Cultivate Collective: Academy for Global Citizenship with Neighborspace and the Field Museum
Project Lead: Ryan Jones
The Academy for Global Citizenship (AGC), a charter school in the Archer Heights community, will use its NCH2 seed funding to plan its outdoor spaces adjacent to the school. The AGC site will infuse nature-based solutions to restore a vacant plot of land alongside the outdoor spaces. With native trees and shrubs, the newly restored space will help with flooding and create new green space--a reprieve from the more industrial, concrete-heavy landscape in the neighborhood. AGC plans to host community activities and events in these two spaces such as yoga, Zumba, nutrition and cooking classes. These spaces will pair with their three-acre farm, walking trails, and marketplace, which provide a location for community members to purchase low-cost produce and healthy meals and gather with other members for a meal outside. Additionally, this will provide gathering points for community members for our weekly produce pickup program with Urban Growers Collective.

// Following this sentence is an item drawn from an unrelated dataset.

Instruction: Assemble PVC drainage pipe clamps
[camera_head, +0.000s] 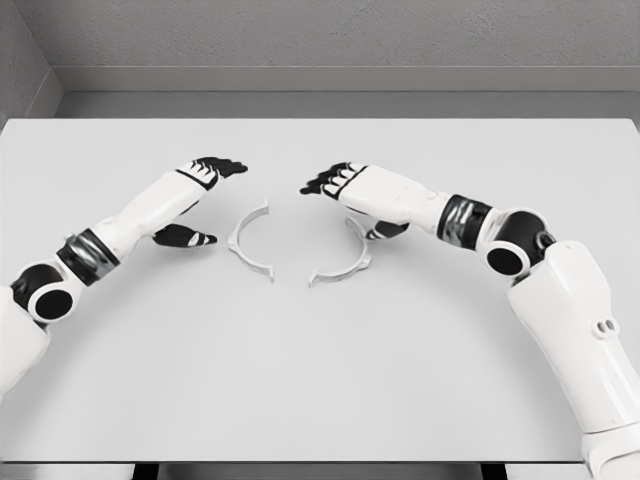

Southside Nature Play with Kenwood Park Nature Play Steering Group and Wayward
Project Lead: Heather Ring
NCH2 funds will be used to support the South Side Nature Play initiative, a BIPOC-led environmental education cooperative that addresses the lack of safe, high-quality natural play spaces on the South Side of Chicago. A nature play space will be created at Kenwood Community Park where Shoesmith School is located. Shoesmith has 98 percent students of color and have very limited access to quality nature play space. The nature play space will be community run, cared for and managed by neighbors and local volunteers through a collaborative effort with the Kenwood Park Nature Play Steering Group, creating a strong sense of ownership for the local area. The stewardship of the nature play space will also be integrated into the curriculum of Ancona School, a nearby elementary school, as part of their environmental education with the hope of building a similar initiative to become part of the curriculum at Shoesmith School. Introducing a nature play space would improve community health by promoting physical activity, mental well-being, and social interaction. With loose parts that children can use to move, build and play, it would encourage unstructured play, fostering creativity and imagination.